What most people don’t know, said Josephs, is that the Hasidic community is made up of many Holocaust survivors, or descendants of survivors.
“The fear their ancestors had of the outside world persists almost as if time didn’t pass,” Josephs explained. “When you work to keep the world out in order to survive, positive updates, like better ways of educating and handling abuse take longer to get in. But it is happening.”
As for Frank’s letter to parents about Walder, Josephs saw “some good things…in terms of, throw the books out.”
But, like Bernstein, she said she is bothered by the idea of telling parents and kids to put Walder behind them without any sort of actual reckoning.
“I sense in him this sort of discomfort like, ‘We don’t have capacity to talk about uncomfortable things, let's just move on,’” she said. “And when you shut a kid down like that, that’s when they don’t have a place to be heard.
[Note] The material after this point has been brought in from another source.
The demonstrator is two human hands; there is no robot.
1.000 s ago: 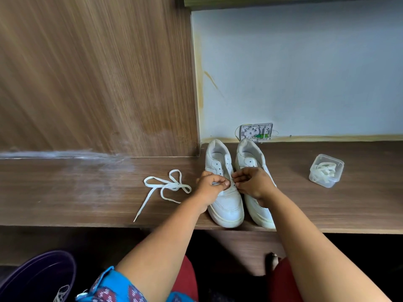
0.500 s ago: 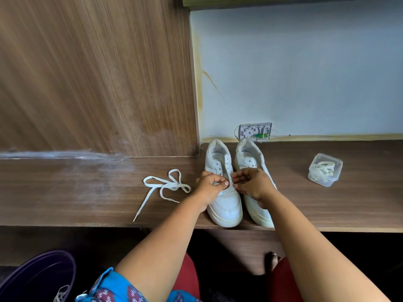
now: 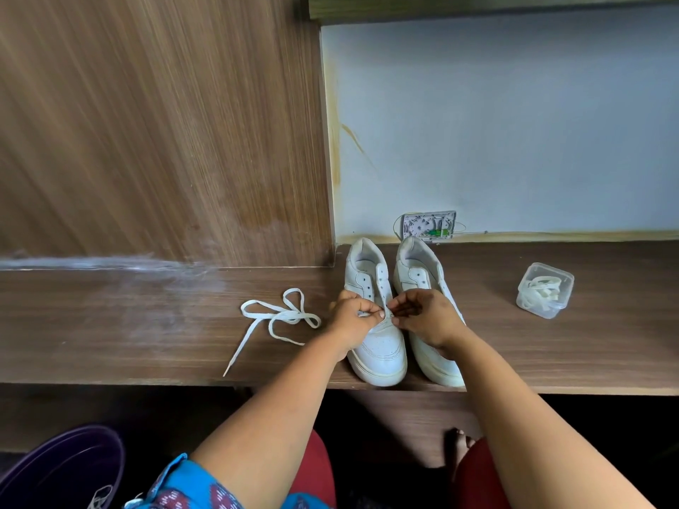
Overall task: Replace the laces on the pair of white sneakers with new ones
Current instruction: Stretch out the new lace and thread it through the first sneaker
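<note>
Two white sneakers stand side by side on the wooden shelf, toes toward me: the left sneaker and the right sneaker. Their upper eyelets show no lace. My left hand and my right hand meet over the left sneaker's lower eyelets, and each pinches a short white bit of lace at the fingertips. The lace between them is mostly hidden by my fingers. A loose white lace lies in loops on the shelf to the left of the shoes.
A small clear plastic box with coiled white laces sits at the right on the wooden shelf. A wall socket plate is behind the shoes. A wooden panel rises at the left. A dark purple bin stands below.
Both hands stay over the left sneaker; my fingertips have drawn slightly closer together. The shoes, loose lace and box have not moved.
</note>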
That’s when they feel voiceless in their own home… That’s not Judaism, that’s dysfunction.”
If there is a silver lining of any sort at all to this tragic situation, it’s that today’s Haredi publishing world is booming, according to Bernstein.
“I won't say that all of it is great,” they said. “But there’s lots of things that parents can give their children or teens.”
There aren’t as many books available to ultra-Orthodox kids as there should be, said Bernstein, who described them as “kind of problematic, in that they mostly teach ‘stranger danger’ and they don’t teach the fact that abusers are more likely to be family, friends, or trusted leaders. So that’s an ongoing problem.”
While the issue of Chaim Walder’s legacy is still an open question for some, Bernstein isn’t all that worried about his work disappearing from bookshelves.
“As an adult now, looking at these books, I don’t think that they are the epitome of greatness in young-adult literature that the community’s made them out to be,” Bernstein said. “I mean, these books have been lauded for years… But as a scholar of young-adult literature, I don’t think there’s as much value in them as people think.”